# TASK ITEM:
Read the lines of the data below and retrieve those with "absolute".

◆ ◆ ◆ ◆ ◆

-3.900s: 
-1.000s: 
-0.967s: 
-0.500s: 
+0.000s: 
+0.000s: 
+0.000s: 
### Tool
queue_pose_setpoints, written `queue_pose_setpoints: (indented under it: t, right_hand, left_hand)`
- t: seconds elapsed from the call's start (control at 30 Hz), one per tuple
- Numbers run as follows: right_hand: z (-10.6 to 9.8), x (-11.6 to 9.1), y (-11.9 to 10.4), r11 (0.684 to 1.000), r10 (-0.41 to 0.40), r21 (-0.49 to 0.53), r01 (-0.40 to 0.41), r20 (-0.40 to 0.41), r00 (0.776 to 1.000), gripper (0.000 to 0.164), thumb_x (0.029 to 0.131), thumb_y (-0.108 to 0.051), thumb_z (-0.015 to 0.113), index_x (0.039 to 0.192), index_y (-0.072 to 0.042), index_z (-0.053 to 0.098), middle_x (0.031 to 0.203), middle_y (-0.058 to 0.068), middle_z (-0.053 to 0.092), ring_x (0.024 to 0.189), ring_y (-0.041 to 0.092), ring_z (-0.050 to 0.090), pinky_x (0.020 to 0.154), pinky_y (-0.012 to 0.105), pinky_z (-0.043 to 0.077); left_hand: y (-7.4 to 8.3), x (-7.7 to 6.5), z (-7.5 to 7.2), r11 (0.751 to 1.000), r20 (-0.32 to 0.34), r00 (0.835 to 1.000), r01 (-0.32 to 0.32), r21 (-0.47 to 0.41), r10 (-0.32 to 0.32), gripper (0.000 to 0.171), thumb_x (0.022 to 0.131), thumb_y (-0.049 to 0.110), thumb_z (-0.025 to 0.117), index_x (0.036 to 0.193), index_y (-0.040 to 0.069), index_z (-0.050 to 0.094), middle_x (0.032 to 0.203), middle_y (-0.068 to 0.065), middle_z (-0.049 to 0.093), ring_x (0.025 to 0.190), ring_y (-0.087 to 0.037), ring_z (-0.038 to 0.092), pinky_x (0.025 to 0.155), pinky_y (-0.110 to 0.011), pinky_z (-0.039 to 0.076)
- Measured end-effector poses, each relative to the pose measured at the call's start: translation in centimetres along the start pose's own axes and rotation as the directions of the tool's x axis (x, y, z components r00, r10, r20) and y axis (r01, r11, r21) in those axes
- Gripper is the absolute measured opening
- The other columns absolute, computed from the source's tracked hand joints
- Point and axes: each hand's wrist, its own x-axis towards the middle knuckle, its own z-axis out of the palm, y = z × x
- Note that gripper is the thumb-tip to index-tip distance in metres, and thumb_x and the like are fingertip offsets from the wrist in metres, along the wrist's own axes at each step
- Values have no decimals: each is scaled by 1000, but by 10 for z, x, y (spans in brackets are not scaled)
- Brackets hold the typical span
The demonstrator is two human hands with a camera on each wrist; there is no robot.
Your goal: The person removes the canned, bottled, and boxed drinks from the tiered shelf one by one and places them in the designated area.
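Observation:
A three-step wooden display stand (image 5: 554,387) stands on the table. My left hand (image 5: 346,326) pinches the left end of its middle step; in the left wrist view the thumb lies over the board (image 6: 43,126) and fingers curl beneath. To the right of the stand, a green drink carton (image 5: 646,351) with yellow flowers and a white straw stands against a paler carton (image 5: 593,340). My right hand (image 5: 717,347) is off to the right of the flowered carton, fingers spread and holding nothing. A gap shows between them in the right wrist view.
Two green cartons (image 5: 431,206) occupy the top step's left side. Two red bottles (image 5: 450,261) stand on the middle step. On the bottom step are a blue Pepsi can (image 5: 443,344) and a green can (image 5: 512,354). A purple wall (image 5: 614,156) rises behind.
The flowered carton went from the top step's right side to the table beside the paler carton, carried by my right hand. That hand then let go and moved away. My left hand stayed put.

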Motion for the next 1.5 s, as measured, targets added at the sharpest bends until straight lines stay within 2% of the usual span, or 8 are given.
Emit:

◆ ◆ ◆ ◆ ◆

# ANSWER SPACE:
- Gripper is the absolute measured opening
- The other columns absolute, computed from the source's tracked hand joints

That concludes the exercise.